- What to produce
Retype, word for word, every line from the one holding "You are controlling" through the one holding "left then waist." in the entries below, both included, and only those lines.

━━ Supplied material ━━

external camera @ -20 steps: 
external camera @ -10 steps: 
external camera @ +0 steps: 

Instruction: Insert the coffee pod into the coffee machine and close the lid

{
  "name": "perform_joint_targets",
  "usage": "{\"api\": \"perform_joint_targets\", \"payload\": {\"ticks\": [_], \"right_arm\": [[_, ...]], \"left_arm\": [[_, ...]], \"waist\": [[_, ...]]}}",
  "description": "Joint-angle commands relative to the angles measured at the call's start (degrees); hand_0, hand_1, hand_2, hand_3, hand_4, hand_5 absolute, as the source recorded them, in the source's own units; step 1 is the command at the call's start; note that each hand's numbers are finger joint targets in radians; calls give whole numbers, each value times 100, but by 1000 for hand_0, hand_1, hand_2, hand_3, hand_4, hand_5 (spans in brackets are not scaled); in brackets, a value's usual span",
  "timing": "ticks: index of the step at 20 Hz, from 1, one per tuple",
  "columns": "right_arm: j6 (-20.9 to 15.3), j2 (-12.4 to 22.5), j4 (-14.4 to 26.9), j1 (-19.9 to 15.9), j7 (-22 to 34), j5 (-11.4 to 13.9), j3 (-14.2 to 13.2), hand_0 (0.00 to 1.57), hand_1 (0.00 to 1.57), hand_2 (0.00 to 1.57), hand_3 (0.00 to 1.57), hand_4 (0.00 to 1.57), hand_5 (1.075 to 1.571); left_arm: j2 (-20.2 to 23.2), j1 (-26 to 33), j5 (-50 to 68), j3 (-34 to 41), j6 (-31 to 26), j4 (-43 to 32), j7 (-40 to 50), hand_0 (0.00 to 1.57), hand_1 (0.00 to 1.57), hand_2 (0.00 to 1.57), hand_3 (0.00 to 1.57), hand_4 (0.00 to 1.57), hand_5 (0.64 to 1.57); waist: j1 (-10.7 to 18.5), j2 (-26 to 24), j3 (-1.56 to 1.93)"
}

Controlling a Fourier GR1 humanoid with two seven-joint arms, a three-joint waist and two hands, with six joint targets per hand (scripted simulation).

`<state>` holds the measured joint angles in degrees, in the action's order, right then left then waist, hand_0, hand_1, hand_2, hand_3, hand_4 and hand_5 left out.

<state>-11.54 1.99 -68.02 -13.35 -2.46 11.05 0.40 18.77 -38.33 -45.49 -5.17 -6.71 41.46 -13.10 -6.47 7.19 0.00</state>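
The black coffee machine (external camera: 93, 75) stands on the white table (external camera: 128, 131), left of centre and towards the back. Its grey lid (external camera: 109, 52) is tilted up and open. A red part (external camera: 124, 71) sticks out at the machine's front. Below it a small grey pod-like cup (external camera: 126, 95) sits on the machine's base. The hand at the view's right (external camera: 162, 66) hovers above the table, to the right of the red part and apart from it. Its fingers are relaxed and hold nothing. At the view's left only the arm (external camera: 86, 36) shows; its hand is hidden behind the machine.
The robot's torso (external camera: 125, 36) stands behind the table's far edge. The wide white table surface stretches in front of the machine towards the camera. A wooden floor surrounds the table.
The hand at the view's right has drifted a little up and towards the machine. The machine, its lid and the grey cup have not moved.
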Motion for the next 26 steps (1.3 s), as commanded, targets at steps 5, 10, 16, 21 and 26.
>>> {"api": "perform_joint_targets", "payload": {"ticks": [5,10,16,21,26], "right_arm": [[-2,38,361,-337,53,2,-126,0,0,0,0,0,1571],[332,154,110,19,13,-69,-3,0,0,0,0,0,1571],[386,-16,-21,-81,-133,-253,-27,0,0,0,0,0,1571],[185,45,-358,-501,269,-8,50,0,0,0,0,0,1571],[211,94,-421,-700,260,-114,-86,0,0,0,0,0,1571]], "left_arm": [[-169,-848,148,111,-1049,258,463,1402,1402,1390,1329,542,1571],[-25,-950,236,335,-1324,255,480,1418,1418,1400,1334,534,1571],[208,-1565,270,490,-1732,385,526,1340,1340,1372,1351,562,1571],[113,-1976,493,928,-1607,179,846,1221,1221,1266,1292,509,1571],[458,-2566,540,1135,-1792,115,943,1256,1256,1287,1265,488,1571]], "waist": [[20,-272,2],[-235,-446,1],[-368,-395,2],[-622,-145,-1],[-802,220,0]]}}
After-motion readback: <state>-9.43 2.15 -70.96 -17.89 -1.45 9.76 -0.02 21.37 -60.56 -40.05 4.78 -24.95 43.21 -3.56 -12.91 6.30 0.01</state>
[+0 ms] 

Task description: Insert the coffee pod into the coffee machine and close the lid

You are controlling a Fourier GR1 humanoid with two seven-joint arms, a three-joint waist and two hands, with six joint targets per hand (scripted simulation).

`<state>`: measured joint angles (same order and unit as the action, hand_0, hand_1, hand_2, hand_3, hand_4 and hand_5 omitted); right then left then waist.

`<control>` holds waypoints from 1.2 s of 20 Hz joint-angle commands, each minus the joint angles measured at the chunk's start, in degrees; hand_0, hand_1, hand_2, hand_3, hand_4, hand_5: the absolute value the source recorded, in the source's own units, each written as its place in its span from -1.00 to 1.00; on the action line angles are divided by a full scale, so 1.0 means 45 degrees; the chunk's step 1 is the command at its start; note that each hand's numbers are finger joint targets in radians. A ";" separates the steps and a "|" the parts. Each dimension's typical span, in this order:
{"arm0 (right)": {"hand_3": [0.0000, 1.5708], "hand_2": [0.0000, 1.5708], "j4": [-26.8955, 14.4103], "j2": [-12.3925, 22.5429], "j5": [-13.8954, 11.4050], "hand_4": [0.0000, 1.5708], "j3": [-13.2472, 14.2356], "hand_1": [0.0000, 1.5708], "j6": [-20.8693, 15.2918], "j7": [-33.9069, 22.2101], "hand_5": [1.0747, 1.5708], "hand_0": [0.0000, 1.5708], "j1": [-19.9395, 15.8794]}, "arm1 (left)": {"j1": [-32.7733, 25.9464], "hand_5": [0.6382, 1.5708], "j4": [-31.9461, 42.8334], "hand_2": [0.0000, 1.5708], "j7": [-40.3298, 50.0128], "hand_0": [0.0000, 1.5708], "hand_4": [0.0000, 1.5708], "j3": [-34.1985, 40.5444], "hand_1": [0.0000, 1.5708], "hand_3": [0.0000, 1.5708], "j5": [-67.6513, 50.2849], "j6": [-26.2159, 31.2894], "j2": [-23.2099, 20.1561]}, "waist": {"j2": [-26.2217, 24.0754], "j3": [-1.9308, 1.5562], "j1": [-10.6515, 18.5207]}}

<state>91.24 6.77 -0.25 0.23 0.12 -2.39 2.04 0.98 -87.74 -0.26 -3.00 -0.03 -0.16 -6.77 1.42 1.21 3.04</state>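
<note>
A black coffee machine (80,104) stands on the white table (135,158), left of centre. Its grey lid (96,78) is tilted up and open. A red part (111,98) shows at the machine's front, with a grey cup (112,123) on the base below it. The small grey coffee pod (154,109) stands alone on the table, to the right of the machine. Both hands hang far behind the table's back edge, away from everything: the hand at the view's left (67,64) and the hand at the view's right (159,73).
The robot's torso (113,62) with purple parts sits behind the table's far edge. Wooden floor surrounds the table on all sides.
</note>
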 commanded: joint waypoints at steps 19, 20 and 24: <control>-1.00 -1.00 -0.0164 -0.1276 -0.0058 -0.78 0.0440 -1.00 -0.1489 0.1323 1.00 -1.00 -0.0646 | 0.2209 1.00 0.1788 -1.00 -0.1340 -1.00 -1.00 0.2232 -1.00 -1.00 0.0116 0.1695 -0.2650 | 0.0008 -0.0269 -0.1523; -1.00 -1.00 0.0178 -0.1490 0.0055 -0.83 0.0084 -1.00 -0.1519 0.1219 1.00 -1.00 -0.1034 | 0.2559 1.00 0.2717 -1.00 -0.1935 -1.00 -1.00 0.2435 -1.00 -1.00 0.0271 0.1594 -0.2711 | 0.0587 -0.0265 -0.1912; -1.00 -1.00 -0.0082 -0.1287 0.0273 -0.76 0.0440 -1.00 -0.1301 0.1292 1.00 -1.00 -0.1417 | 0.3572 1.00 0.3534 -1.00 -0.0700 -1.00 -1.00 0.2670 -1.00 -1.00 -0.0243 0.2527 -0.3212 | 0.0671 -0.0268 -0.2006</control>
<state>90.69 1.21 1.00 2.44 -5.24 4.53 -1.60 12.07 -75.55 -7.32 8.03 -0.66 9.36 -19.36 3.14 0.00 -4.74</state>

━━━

- Answer to this problem
You are controlling a Fourier GR1 humanoid with two seven-joint arms, a three-joint waist and two hands, with six joint targets per hand (scripted simulation).

`<state>`: measured joint angles (same order and unit as the action, hand_0, hand_1, hand_2, hand_3, hand_4 and hand_5 omitted); right then left then waist.

Nothing else is needed to complete the answer.